休日の間に1日だけ出勤日がある場合に休みを入れて連休にしたり、個人的な結婚記念日や誕生日などの理由で休みを設けたりするよう定めている事業場、また閑散期になるべく年次有給休暇を消化できるように、閑散期で業務上影響の少ない土曜日に計画年休を入れるケースもあります。
計画年休の活用法については労使間の協定によって決まるものです。これといった決まりがあるわけでなく、事業場の創意工夫に任されています。
将来的に計画年休が義務化される可能性もある
現在のところ、計画年休は労使間の合意によって決められるものであり、各事業場に完全に委ねられている状況で罰則などもありません。

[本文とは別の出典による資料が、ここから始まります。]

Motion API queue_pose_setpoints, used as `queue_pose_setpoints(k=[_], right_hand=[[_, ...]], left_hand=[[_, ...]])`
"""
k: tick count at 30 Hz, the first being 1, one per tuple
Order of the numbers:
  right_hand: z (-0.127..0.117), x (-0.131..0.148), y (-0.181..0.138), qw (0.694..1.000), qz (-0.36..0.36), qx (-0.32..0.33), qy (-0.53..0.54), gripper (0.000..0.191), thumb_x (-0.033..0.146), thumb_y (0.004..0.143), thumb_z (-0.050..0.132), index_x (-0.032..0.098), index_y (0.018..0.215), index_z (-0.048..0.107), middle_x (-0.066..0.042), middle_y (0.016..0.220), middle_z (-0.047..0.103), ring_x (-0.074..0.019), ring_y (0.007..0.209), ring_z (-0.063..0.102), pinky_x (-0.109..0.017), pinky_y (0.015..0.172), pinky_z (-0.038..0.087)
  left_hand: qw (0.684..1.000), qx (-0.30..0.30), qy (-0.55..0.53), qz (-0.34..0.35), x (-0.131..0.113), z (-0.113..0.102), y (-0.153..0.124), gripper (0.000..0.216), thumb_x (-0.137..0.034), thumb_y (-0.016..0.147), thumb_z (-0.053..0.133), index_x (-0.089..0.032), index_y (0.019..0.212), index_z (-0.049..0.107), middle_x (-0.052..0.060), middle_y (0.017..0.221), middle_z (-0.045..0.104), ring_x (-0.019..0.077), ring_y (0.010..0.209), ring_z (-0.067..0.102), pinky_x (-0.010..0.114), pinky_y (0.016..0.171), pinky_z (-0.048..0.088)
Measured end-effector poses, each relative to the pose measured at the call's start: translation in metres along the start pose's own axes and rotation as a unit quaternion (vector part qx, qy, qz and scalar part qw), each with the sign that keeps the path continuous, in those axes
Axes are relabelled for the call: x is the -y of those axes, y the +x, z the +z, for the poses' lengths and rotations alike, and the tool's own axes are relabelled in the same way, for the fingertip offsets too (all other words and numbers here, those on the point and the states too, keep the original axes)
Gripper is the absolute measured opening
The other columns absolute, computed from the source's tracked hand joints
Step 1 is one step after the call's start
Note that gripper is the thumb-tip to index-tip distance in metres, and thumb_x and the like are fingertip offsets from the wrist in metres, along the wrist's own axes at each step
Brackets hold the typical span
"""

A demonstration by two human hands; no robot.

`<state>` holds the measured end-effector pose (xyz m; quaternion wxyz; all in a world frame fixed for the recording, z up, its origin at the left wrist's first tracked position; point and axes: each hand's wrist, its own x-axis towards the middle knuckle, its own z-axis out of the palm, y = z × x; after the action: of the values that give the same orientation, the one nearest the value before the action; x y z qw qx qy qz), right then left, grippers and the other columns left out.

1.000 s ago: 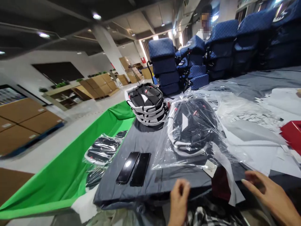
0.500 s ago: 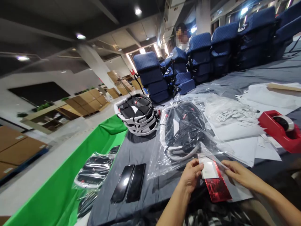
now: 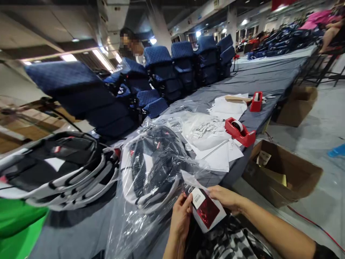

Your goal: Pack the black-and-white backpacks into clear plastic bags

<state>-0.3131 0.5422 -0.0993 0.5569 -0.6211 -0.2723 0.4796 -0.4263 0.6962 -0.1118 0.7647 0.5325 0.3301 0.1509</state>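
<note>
A shiny red hang tag [image 3: 208, 212] with a white barcode sticker [image 3: 198, 199] lies against a white sheet [image 3: 198, 219], held low in front of me. My left hand [image 3: 182, 212] pinches the upper left edge of the tag and sheet between thumb and fingers. On the other side my right hand [image 3: 223, 198] grips the sheet's right edge, its fingertips partly hidden behind it. Just beyond my hands, a black and white backpack [image 3: 153, 162] lies inside a clear plastic bag [image 3: 126, 223]. The bag's loose end reaches toward my left wrist.
Stacked black and white backpacks [image 3: 56, 162] stand on the left. Red tape dispensers [image 3: 239, 131] sit right of white papers [image 3: 215, 156] and a bag of small labels [image 3: 203, 129]. Blue quilted stacks [image 3: 159, 72] line the back, with a person [image 3: 130, 43] behind. A cardboard box [image 3: 280, 176] is on the floor.
My view has swung right, bringing the floor boxes and far tables into sight. The phones have left view. Both hands still hold the tag and sheet, now tilted, with the sticker's barcode visible.
</note>
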Motion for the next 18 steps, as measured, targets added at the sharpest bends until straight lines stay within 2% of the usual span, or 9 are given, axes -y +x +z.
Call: queue_pose_setpoints(k=[3, 5, 7, 9, 11, 13, 14, 16, 18], right_hand=[[-0.006, -0.002, 0.001, 0.990, -0.012, -0.075, -0.123, 0.030, 0.049, 0.073, 0.064, 0.019, 0.074, 0.059, 0.000, 0.070, 0.061, -0.0151, 0.067, 0.053, -0.024, 0.060, 0.039], [-0.006, -0.006, 0.001, 0.971, -0.026, -0.137, -0.196, 0.024, 0.039, 0.069, 0.070, 0.020, 0.080, 0.060, 0.000, 0.076, 0.063, -0.0176, 0.074, 0.057, -0.025, 0.064, 0.038], [-0.006, -0.012, -0.001, 0.952, -0.037, -0.182, -0.242, 0.024, 0.037, 0.075, 0.065, 0.022, 0.093, 0.062, -0.002, 0.081, 0.067, -0.0205, 0.078, 0.061, -0.026, 0.067, 0.038], [-0.008, -0.021, -0.004, 0.932, -0.053, -0.208, -0.293, 0.025, 0.042, 0.084, 0.056, 0.024, 0.100, 0.061, -0.001, 0.076, 0.067, -0.0219, 0.071, 0.064, -0.028, 0.064, 0.040], [-0.012, -0.030, -0.005, 0.900, -0.092, -0.237, -0.355, 0.026, 0.044, 0.090, 0.049, 0.024, 0.103, 0.061, 0.000, 0.070, 0.067, -0.0222, 0.062, 0.066, -0.028, 0.058, 0.042], [-0.014, -0.037, -0.006, 0.852, -0.165, -0.270, -0.417, 0.026, 0.038, 0.093, 0.046, 0.023, 0.107, 0.062, -0.003, 0.076, 0.073, -0.0224, 0.061, 0.069, -0.028, 0.054, 0.046], [-0.014, -0.040, -0.007, 0.825, -0.212, -0.284, -0.441, 0.027, 0.033, 0.094, 0.044, 0.022, 0.110, 0.062, -0.006, 0.084, 0.075, -0.0222, 0.062, 0.071, -0.028, 0.053, 0.048], [-0.009, -0.045, -0.013, 0.767, -0.302, -0.297, -0.481, 0.032, 0.023, 0.093, 0.042, 0.019, 0.117, 0.064, -0.011, 0.098, 0.077, -0.0221, 0.066, 0.073, -0.028, 0.053, 0.052], [-0.004, -0.048, -0.026, 0.731, -0.364, -0.284, -0.502, 0.036, 0.016, 0.093, 0.041, 0.017, 0.119, 0.066, -0.011, 0.098, 0.077, -0.0217, 0.067, 0.074, -0.027, 0.052, 0.054]], left_hand=[[0.963, -0.059, 0.224, 0.134, 0.009, -0.002, 0.001, 0.051, -0.062, 0.065, 0.081, -0.018, 0.061, 0.056, -0.003, 0.058, 0.052, 0.0127, 0.057, 0.046, 0.024, 0.058, 0.034], [0.919, -0.050, 0.351, 0.175, 0.011, -0.005, -0.003, 0.042, -0.056, 0.077, 0.072, -0.019, 0.063, 0.057, -0.002, 0.056, 0.053, 0.0147, 0.055, 0.047, 0.026, 0.058, 0.032], [0.871, -0.029, 0.451, 0.192, 0.009, -0.008, -0.009, 0.030, -0.044, 0.086, 0.066, -0.020, 0.069, 0.061, 0.000, 0.059, 0.058, 0.0168, 0.055, 0.051, 0.027, 0.058, 0.032], [0.816, -0.027, 0.526, 0.238, 0.000, -0.008, -0.015, 0.016, -0.030, 0.091, 0.062, -0.021, 0.078, 0.066, 0.003, 0.072, 0.067, 0.0192, 0.063, 0.059, 0.027, 0.061, 0.037], [0.753, -0.002, 0.572, 0.326, -0.015, -0.002, -0.015, 0.012, -0.020, 0.092, 0.060, -0.021, 0.099, 0.070, 0.009, 0.102, 0.073, 0.0238, 0.088, 0.067, 0.031, 0.076, 0.047], [0.683, 0.094, 0.593, 0.417, -0.036, 0.010, -0.006, 0.029, -0.015, 0.093, 0.058, -0.021, 0.120, 0.066, 0.013, 0.133, 0.065, 0.0282, 0.121, 0.060, 0.038, 0.100, 0.046], [0.648, 0.160, 0.597, 0.445, -0.047, 0.017, 0.001, 0.032, -0.014, 0.094, 0.057, -0.022, 0.124, 0.065, 0.012, 0.139, 0.061, 0.0292, 0.131, 0.053, 0.042, 0.109, 0.041], [0.588, 0.294, 0.599, 0.457, -0.065, 0.032, 0.016, 0.026, -0.014, 0.095, 0.057, -0.024, 0.115, 0.070, 0.011, 0.129, 0.068, 0.0287, 0.132, 0.052, 0.045, 0.113, 0.038], [0.560, 0.397, 0.593, 0.421, -0.075, 0.043, 0.028, 0.018, -0.012, 0.092, 0.061, -0.025, 0.090, 0.074, 0.010, 0.100, 0.075, 0.0278, 0.123, 0.058, 0.045, 0.112, 0.040]])
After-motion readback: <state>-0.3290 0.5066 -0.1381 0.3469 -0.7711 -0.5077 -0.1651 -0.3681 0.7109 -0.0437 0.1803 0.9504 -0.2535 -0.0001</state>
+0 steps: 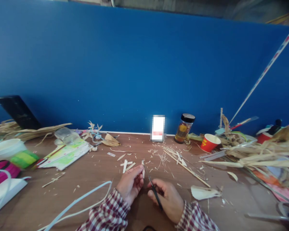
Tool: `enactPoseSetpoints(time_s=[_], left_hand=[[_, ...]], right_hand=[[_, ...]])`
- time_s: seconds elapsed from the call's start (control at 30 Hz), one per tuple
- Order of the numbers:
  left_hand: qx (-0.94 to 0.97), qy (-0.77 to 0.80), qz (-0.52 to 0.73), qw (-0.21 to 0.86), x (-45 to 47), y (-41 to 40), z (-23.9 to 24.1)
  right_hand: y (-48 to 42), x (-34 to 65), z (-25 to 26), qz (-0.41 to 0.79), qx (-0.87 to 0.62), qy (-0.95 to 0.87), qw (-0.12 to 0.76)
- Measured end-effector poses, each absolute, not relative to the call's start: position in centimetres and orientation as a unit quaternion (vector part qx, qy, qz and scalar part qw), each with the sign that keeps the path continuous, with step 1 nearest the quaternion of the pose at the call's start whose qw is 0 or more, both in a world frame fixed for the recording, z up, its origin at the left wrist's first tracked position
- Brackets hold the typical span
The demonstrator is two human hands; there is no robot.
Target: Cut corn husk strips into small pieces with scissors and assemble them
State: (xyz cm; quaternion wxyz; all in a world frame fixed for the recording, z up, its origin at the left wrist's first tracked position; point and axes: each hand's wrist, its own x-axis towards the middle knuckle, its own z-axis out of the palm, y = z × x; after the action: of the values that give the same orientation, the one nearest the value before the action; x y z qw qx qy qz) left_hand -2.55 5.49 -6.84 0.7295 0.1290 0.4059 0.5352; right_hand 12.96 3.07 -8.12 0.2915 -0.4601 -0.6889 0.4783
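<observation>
My left hand (131, 183) pinches a small pale strip of husk (143, 171) between thumb and forefinger, just left of centre. Close beside it, my right hand (168, 199) is closed around a slim dark tool (155, 194) whose thin tip points up toward the strip. Whether the tool is tweezers or scissors I cannot tell. Several cut pale husk pieces (125, 166) lie on the table just beyond my left hand. Fine shreds and a thin straw-coloured stick (186, 170) are scattered beyond my right hand. A broader white husk piece (204, 192) rests to its right.
A lit phone (158, 127) leans at the blue partition (135, 64), near a lidded jar of amber liquid (184, 128) and a red paper cup (210, 142). Dried husks (257, 157) pile up at right. A painted sheet (66, 154) and white cables (84, 199) occupy the left.
</observation>
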Motion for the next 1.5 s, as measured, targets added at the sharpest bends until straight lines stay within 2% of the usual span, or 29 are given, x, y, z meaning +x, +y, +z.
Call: enactPoseSetpoints(time_s=[0.47,0.73,1.03,1.13,1.23,1.37,1.5], left_hand=[[0.114,0.413,0.529,0.733,-2.5,5.8,-7.0],[0.136,0.41,0.528,0.731,-2.8,5.9,-6.9],[0.177,0.466,0.535,0.682,-3.4,6.3,-6.9],[0.275,0.512,0.517,0.629,-5.2,7.1,-6.3],[0.411,0.575,0.519,0.481,-8.4,8.4,-6.1],[0.495,0.651,0.463,0.342,-11.8,9.6,-7.1],[0.535,0.682,0.403,0.293,-12.3,9.8,-7.9]], right_hand=[[2.9,12.9,-8.2,0.491,-0.465,-0.678,0.288],[3.4,12.8,-8.3,0.558,-0.452,-0.617,0.323],[3.8,13.1,-9.3,0.588,-0.442,-0.582,0.347],[3.8,13.1,-9.3,0.586,-0.445,-0.579,0.351],[3.8,13.1,-9.5,0.593,-0.441,-0.571,0.358],[3.7,13.1,-9.7,0.599,-0.439,-0.568,0.354],[3.6,13.1,-9.8,0.597,-0.441,-0.571,0.351]])
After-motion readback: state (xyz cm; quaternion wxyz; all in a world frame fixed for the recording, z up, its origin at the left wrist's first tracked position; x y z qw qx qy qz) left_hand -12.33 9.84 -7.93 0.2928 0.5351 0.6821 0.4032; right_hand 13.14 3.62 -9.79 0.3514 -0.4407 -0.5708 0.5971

しかし、2015年に一度「労働基準法等の一部を改正する法律案」が政府から国会に提出されており、その法案の中には年次有給休暇の取得促進のために、計画年休を義務化する内容が含まれていました(注3)。
その際には審議されませんでしたが、政府が掲げている2020年までに有給取得率を70%にするという目標からも、まだまだ遠い実情を見て、法制度から変えていく可能性は十分にあると見られています。
様々な働き方が選べることが「働き方改革」ですが、裏を返せば「休み方改革」とも言われており、日本における労働の問題点として度々取り上げられる有給休暇の取得率の低さは、政府としても何としても解決したい課題です。「強制付与」とも言われる計画年休制度を促進・義務化するための動きも強まるでしょう。
計画年休制度は上手に使えば従業員満足度が高くなる
計画年休制度を上手に用いることができれば、低くなりがちな有給取得率を高め、従業員満足度を高めて事業場の士気も高くなりますし、大事な時期において有給取得による人手不足が生じるのを防ぎ、事業活動を安定させることができるため、企業・事業場側には大きなメリットがあります。
しかし、有給休暇は事業場が与える義務があるという以上に、労働者の権利という側面が強いものであり、事業場の都合ありきの計画年休制度は従業員の満足度を高めるどころか、勝手に有休を使われたと不満を持たせる原因になります。
実際、十分な説明がされておらず、知らない間に計画年休によって有給が使われている場合もありますので、労働者側も制度への理解を深めておくことが大切です。
計画年休制度を上手に活用するためには、労使の対話や関係が重要です。制度を導入すれば良いというものではありませんので注意しましょう。
計画年休制度について見直してみよう
働き方改革の中で、有給休暇の取得率は大きな課題となっていますが、その解決のために計画年休制度が推進・強化される可能性があります。
計画年休によって有給取得が増え、従業員の働きやすい職場環境を作っていくためには、労使のしっかりとしたコミュニケーションの元、互いに配慮した計画年休の設定が必要となります。時代に合った、事業場に合った計画年休制度の活用について、見直してみてはいかがでしょうか。